> **Task objective**
In the data that follows, every line containing the word "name" should be returned.

> **Given data**
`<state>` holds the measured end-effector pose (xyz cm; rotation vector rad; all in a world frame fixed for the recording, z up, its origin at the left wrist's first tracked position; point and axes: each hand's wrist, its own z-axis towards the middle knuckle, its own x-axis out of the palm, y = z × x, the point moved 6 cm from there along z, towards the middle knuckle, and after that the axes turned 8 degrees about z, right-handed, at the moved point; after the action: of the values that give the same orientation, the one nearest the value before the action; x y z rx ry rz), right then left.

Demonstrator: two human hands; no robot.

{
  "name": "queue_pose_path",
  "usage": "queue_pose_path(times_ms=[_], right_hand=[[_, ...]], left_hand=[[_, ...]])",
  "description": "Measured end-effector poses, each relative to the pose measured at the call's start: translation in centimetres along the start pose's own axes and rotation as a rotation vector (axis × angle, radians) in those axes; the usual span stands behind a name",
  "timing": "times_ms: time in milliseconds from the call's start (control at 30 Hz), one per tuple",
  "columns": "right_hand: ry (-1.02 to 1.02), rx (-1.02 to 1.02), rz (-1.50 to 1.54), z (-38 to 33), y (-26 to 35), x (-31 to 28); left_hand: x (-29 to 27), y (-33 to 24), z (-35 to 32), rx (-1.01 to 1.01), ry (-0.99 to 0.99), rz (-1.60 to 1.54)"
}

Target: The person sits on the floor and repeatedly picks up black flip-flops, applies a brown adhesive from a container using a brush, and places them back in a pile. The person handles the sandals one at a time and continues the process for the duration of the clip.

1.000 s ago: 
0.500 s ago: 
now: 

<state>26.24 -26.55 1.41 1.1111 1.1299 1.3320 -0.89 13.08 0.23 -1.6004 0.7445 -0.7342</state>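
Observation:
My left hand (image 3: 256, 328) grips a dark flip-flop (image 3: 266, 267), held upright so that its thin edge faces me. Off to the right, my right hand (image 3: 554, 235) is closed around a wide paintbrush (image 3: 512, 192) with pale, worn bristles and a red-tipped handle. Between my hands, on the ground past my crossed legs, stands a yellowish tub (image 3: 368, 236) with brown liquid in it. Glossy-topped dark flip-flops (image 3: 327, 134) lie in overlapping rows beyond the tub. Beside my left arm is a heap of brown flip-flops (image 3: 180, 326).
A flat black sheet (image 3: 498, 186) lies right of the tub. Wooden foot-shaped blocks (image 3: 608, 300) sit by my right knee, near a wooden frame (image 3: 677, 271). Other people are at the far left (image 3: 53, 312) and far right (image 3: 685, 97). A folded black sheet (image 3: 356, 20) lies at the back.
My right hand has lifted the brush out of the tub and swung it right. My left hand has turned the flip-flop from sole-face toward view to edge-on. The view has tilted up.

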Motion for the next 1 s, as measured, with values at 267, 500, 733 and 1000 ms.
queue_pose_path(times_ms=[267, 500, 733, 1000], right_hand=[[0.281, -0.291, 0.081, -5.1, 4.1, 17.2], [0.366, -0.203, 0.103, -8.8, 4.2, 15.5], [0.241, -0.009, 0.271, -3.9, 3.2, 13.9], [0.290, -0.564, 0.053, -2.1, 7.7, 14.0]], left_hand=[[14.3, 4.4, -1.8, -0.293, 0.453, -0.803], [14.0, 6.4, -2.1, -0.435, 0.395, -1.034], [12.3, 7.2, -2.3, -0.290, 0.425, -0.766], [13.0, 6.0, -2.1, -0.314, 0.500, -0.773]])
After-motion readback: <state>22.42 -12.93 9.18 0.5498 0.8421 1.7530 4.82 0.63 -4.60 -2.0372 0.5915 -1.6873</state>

> **Answer box**
  "name": "queue_pose_path",
  "description": "Measured end-effector poses, each relative to the pose measured at the call's start: translation in centimetres along the start pose's own axes and rotation as a rotation vector (axis × angle, radians) in those axes; the usual span stands behind a name",

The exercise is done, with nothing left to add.